Once stable, you have to decide what to blog about...

It could be how difficult it is when you're feeling heavy-hearted to respond to chirpy building society assistants who ask if you're using the money you're withdrawing to treat yourself. How intrusive! All I could come out with was a sullen "No." Walking away from the place I realised I should have said what Kit said in a similar situation in Plotting for Grown-ups: "Sex, drugs and rock and roll." 

or...

It could be to list your pet hates, but all I can remember of the list at this moment is people winning a competition opening a bottle of champagne and spraying it everywhere - why do they want to waste champagne????? It makes me want to knock them over the head with the empty bottle.

or...

It could be another third world problem of trying to decide what to wear for a particular smart event and looking in the wardrobe and finding only the unsuitable. My London friend has invited me to the ballet again (whoop whoop). Last time, in June, I wore the same thing as when she took me out to dinner in London, last October. I cannot wear it again: that would be just too country-mousish.
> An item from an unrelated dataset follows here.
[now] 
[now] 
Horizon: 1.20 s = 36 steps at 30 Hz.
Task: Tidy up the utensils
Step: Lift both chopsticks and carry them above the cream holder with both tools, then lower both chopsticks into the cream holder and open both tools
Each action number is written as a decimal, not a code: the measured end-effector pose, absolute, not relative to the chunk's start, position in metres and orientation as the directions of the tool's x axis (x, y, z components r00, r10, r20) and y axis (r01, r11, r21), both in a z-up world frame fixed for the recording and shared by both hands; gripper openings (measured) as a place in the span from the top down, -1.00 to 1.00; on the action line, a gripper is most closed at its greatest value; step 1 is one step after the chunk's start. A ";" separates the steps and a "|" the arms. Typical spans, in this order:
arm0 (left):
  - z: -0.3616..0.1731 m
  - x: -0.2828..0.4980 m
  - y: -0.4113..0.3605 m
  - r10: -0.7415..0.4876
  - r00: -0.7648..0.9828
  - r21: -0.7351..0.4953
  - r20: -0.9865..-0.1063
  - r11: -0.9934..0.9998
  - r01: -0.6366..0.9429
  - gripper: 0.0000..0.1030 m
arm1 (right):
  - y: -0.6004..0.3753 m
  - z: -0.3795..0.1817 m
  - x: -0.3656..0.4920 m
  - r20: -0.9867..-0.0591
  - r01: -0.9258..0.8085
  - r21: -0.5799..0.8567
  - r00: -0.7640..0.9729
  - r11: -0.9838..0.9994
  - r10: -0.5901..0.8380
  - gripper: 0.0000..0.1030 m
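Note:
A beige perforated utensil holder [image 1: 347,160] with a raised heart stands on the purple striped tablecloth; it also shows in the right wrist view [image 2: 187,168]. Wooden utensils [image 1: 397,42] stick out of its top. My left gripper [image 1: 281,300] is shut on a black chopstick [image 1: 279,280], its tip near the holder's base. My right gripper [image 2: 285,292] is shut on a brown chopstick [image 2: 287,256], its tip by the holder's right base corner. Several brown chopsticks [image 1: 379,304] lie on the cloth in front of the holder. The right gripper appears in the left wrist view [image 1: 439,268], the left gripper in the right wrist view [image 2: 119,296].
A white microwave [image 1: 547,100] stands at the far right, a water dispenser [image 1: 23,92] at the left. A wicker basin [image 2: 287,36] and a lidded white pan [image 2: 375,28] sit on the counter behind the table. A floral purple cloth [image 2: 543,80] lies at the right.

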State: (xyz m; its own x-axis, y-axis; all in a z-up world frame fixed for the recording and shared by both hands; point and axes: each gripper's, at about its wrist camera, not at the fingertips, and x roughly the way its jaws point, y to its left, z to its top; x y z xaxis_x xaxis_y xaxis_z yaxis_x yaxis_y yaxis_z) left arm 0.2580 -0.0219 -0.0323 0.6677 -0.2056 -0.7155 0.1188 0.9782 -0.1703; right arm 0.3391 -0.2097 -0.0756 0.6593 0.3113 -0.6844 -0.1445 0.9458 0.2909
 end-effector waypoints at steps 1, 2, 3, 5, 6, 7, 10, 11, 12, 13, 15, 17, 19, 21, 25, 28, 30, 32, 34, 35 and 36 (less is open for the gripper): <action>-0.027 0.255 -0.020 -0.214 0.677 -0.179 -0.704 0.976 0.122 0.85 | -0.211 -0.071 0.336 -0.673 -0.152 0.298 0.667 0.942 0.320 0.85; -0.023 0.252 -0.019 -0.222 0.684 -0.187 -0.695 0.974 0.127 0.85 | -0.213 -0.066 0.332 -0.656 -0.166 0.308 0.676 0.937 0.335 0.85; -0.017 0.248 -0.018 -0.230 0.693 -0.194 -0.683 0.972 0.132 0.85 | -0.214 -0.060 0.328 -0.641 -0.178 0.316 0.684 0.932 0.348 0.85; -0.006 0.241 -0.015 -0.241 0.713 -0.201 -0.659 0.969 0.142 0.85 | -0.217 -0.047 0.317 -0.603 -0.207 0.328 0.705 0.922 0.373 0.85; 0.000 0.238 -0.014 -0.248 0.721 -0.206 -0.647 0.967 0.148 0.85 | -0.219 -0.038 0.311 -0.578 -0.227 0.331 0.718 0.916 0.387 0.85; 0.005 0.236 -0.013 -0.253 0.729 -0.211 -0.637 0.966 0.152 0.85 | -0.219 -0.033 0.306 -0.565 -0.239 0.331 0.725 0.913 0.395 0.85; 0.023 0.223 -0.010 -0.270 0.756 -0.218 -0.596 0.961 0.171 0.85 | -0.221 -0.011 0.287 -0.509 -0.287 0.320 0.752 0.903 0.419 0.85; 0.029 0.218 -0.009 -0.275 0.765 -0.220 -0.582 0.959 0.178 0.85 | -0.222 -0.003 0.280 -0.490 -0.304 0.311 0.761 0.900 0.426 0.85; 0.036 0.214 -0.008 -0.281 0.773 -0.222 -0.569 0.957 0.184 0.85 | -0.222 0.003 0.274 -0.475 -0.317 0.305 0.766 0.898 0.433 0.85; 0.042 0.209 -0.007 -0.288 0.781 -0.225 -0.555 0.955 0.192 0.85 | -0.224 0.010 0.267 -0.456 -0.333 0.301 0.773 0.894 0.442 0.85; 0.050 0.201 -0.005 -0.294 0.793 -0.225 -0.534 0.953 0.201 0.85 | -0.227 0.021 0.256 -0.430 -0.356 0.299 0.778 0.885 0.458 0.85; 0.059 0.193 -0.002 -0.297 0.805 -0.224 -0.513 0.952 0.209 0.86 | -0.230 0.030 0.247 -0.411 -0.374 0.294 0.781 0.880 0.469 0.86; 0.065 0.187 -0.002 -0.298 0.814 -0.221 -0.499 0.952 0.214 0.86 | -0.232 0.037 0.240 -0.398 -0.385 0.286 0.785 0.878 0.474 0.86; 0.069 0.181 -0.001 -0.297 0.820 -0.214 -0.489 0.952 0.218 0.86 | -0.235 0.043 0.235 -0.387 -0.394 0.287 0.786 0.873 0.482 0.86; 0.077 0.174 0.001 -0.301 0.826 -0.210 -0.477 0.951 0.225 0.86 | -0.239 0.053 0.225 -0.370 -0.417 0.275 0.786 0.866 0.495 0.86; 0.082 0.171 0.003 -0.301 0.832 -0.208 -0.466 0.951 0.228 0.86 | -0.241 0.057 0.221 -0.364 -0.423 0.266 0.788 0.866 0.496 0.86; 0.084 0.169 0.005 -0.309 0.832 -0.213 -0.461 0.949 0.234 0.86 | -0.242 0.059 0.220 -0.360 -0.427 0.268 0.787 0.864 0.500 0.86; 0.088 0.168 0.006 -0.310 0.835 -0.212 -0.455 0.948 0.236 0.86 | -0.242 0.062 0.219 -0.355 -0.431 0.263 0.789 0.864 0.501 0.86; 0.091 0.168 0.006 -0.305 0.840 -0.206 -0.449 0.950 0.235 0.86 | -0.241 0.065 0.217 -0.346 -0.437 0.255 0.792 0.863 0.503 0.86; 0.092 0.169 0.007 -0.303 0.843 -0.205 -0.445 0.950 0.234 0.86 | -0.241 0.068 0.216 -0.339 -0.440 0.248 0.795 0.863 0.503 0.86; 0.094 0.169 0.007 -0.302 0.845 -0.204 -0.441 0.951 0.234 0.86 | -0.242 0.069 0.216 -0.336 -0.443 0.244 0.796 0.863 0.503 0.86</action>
So then, what? I love clothes and could afford something new, but I am afflicted by a Puritan guilt about spending money on clothes, when there are 65 million refugees in the world, half of whom are children. If I'm going to wear something a lot, I can justify it. But I only realistically need smart evening wear about twice a year, so am I justified in forking out for something new? And if the answer is yes, what should I buy? Something classic and black, probably, but Dave has a pathological hatred of black, so much so that he made a white cardboard frame to cover up the edge of his computer monitor. But then, does Dave actually go out to smart affairs with me? Rarely.

This blog post could ramble on for some time, and I don't think the topic is worthy. So let's just say that the Toast item I was dithering over yesterday - loving it, but unsure about its suitability - has now sold out, so that's a decision I don't have to revisit. This could go on for some time, until the day before the ballet, and end up in my same dark tunic dress (a gift) with silk velvet jacket (secondhand Boden) I wore before. And does anyone at the Royal Opera House look at a sixty-something grey haired woman from the sticks, anyway? If only I could wear my birthday hat.

Later: I just tried on some stuff from my wardrobe and found that a classic black top will do very nicely. So the two things I bought from John Lewis yesterday - without much attendant joy - will be going back to the shop. Sorted.